:: Task prompt ::
When you reach the line containing "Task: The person", include it and stop; until then, return each line of the material exactly, starting with the first.
BEGIN Data shown
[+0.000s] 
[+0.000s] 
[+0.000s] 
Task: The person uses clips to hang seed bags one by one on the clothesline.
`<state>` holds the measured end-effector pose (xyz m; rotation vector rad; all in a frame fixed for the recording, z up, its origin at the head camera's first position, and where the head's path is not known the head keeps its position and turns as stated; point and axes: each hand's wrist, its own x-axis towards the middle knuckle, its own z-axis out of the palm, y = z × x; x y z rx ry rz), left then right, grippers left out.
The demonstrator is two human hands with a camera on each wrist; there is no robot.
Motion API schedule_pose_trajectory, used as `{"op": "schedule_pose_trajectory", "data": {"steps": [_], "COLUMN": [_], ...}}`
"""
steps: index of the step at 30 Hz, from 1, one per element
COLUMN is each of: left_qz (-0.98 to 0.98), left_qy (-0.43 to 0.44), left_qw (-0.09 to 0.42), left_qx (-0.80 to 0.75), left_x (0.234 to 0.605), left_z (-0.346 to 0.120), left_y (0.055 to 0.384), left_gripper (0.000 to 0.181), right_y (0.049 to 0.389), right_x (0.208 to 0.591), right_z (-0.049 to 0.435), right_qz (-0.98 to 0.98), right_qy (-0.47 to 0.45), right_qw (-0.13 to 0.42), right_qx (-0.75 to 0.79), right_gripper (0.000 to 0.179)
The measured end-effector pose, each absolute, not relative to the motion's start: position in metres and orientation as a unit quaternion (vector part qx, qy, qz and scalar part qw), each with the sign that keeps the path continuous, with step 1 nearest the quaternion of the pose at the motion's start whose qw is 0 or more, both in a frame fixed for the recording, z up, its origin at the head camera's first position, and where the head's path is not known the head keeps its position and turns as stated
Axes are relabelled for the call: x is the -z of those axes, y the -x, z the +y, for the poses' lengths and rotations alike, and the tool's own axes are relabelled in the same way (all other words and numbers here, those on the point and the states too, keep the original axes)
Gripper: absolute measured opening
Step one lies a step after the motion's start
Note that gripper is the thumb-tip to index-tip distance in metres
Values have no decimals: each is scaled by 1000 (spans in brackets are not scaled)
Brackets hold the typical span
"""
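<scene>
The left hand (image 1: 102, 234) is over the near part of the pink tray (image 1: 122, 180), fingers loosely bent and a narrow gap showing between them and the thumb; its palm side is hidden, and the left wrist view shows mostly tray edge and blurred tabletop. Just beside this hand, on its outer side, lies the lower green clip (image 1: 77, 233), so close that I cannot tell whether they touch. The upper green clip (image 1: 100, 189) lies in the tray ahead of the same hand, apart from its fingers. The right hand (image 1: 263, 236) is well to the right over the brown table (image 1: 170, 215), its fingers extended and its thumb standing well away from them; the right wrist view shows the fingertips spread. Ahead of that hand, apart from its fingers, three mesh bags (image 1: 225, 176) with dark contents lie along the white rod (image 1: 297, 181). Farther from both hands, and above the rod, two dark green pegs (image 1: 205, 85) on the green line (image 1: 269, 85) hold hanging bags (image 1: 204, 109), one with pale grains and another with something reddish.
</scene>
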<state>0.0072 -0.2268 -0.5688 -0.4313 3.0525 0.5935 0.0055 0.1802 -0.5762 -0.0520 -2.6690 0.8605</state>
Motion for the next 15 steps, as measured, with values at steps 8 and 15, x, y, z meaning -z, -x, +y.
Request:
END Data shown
:: Output below ::
[+0.000s] 
[+0.000s] 
[+0.000s] 
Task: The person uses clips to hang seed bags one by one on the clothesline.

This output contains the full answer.